You see, for years he always made a point of getting me back home.
He saved paychecks and shifted his desires to make new memories with me there. He knew that place was worth redeeming and he knew it would restore me at the same time.
So year after year he got us back there, whether this meant driving thousands of miles through the night, staying in sketchy hotels or hours upon hours of boys getting stir crazy in the back seat…his pursuit remained the same.

It was always to heal brokenness and re-make memories with family…

And although this trip was quieter and a bit slower this time, it represented so many of the same intentions.

Except this time it was for him as well…

You see, this time Joe was the one we went there to restore.
And even though, rest does some funny things which we aren’t always ready to uncover, there’s something healing in setting aside sacred time to heal.

As we returned to all of our ‘favorite’ places, although they each were just as beautiful as we’d left them…there was something harder about them.

Because this is what happens when we’re still healing…

Just because the hardest of days are behind you, doesn’t mean there aren’t more ahead.
They’re just a new kind of hard.
And as I pressed in harder to God, every time I caught glimpses of the work which is left to do…

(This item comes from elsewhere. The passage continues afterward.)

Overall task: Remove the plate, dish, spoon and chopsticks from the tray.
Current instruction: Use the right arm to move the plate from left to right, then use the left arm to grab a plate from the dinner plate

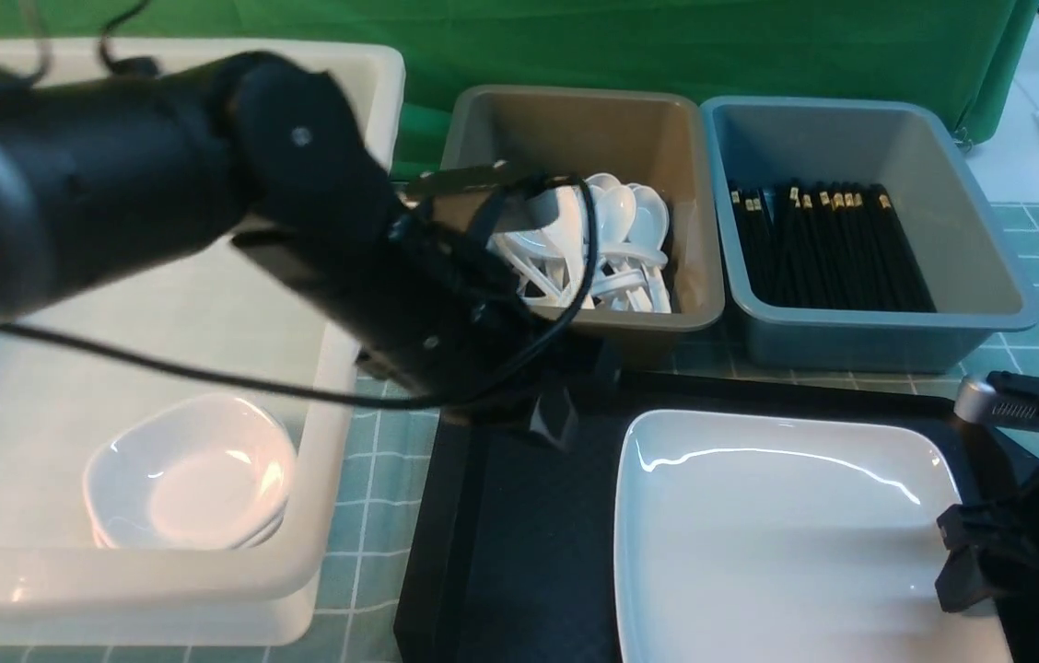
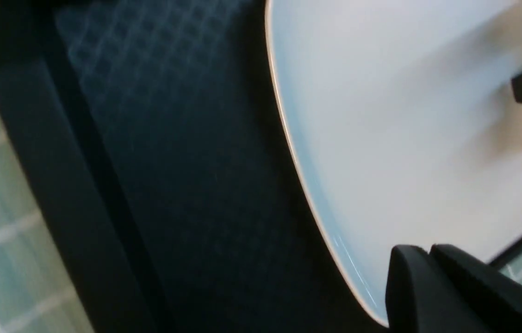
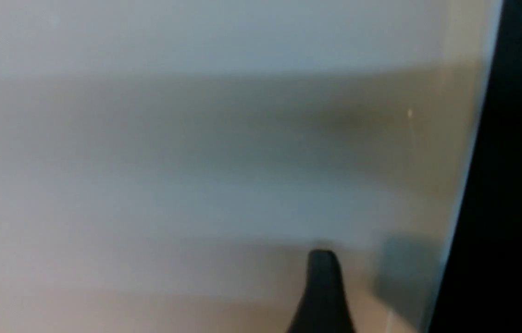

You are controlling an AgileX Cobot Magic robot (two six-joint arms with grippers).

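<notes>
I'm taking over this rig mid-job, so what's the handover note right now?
Left gripper: above the bare left part of the tray, nothing seen in it; open or shut unclear.
Right gripper: at the right edge of the plate; grip unclear.
Plate lies on the tray. Small dishes sit in the white tub, spoons in the brown tub, chopsticks in the blue tub.
Done: no dish, spoon or chopsticks seen on the tray.
Left: the plate.

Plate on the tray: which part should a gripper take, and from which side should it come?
Take its right rim, coming from the right. The plate lies flat on the tray, wide and shallow, so only the raised edge offers a lip to pinch, probably with one finger above and one below. The right gripper sits at that edge.
</notes>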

I was reminded to not forget…

To not forget the miracle which has already taken place.

To not forget to choose worship over worry.

To not forget how far we’ve come and that healing doesn’t happen over night.

And most of all that it’s okay to not be okay all of the time…

This is why we have places like this to go to…
Because inside these spaces we carve out time to rest and to heal.

So many times we are pleading to God for the healing, wanting this thing to go away.
But what if this THING is what God is shaping us with?

What if it is what God uses to remind us he’s got a plan for our healing…a time to for it all to transpire…because none of this is a surprise for him or something he can’t deal with…

And in the depths of our sweetest of worship, it’s here we find we were never alone, but in it all, he’s been with us every.step. of the way.

And this morning in the darkness of the early morning hours, my eyes fell upon this familiar passage…
Whoever dwells in the shelter of the Most High will rest in the shadow of the Almighty.

The word for ‘Almighty’ in this verse can be interpreted as the Hebrew word ‘enough‘.

Isn’t that a beautiful picture of God?

Our God is enough for us….enough healing…enough strength…enough for us to need no-thing else…enough to be content and enough for us to truly embrace rest…

In our days when we search endlessly for more….God is truly enough!